Six weeks old albino Sprague-Dawley rats were randomly divided into two groups of twenty rats each. The UVR source was a high pressure mercury arc lamp connected to a monochromator that was centered at maximum output at 300 nm (UVR-300 nm) and 310 nm (UVR 310 nm). Both groups of rats were exposed to 8 kJ/m2 biologically efficient dose as indicated by literature on spectral sensitivity. In each animal, one eye was exposed. One group received 300 nm only (8 kJ/m2 absolute dose during 70 min.) and the other group 300 nm (4 kJ/m2 absolute dose during 35 min) and 310 nm (42 kJ/m2 absolute dose during 35 min). One week after exposure, the rats were sacrificed, both lenses were extracted, the intensity of forward light-scattering was measured in transformed equivalent diazemuls concentration (tEDC). Then, macroscopic morphological lens changes were documented in dark-field illumination and in incident light with a grid background.
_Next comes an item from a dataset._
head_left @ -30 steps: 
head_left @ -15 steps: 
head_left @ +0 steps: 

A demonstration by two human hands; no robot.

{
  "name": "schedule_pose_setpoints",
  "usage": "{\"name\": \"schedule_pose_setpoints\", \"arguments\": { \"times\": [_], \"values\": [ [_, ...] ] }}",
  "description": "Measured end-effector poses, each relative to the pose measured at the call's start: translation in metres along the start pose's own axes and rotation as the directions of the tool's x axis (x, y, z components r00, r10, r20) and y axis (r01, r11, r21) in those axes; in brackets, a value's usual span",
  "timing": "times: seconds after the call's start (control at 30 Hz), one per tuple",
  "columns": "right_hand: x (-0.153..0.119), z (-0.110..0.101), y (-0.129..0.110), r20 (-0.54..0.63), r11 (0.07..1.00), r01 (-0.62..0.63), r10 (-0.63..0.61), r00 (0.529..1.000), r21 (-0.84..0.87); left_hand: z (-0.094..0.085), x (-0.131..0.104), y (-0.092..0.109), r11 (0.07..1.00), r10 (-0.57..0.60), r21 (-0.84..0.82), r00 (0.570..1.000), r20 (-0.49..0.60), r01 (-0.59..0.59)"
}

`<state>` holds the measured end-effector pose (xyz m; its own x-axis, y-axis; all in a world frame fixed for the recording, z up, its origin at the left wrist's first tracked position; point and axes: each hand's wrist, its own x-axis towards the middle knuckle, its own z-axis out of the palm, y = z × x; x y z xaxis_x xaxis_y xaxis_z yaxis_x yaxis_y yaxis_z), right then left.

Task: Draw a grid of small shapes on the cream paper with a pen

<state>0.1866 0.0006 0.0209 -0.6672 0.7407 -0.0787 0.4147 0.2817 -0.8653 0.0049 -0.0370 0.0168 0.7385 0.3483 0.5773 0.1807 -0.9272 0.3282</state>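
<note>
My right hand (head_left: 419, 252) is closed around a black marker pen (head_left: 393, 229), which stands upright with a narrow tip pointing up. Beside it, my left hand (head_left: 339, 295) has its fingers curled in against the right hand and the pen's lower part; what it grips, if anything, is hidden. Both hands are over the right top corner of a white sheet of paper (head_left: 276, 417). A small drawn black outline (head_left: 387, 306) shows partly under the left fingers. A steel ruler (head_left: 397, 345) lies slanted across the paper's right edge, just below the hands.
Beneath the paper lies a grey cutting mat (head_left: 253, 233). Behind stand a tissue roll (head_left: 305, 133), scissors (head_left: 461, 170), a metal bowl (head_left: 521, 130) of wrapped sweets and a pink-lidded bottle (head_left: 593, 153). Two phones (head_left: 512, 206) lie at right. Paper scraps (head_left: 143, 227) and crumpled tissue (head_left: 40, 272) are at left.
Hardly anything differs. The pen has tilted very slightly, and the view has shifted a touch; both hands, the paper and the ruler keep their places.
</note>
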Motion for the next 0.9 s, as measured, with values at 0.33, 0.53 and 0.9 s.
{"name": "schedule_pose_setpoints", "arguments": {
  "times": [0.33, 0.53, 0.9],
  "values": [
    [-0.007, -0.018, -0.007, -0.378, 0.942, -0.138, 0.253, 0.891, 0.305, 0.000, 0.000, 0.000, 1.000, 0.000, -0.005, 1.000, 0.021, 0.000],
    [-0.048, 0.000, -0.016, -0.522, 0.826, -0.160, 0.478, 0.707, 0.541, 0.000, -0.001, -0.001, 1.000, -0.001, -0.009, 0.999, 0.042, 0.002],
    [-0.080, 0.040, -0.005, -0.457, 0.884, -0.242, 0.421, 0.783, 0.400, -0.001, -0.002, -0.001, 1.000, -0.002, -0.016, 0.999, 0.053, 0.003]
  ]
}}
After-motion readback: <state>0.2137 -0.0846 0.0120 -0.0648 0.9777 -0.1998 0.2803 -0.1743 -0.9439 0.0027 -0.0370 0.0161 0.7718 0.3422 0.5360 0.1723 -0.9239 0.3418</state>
In vivo exposure to UVR-300 nm only, induced cortical cataract in all exposed lenses and occasionally nuclear cataract while the combination of UVR-300 nm and UVR-310 nm induced cortico-nuclear cataract in all exposed lenses. There was a significant difference of intensity of forward light scattering, (test statistic = 2.56, t(approx.)32;0.975 = 2.04) between lenses exposed to UVR- 300 nm only, CI(0.95) = 0.55 ±0.06 tEDC, d.f. = 19, and lenses exposed to the combination of UVR-300 nm and UVR 310 nm, CI(0.95)=. 0.64 ±0.04 tEDC, d.f = 19.
The combination of 300 nm and 310 nm causes more light scattering than 300 nm only at equivalent biologically efficient doses. Thus, strict spectral additivity of biologically efficient dose as obtained from experiments on narrow band exposures does not hold. However, the quantitative difference of induced light scattering is so little compared to the spectral variation in sensitivity at narrow band exposure that spectral additivity is a reasonable approximation for safety estimation.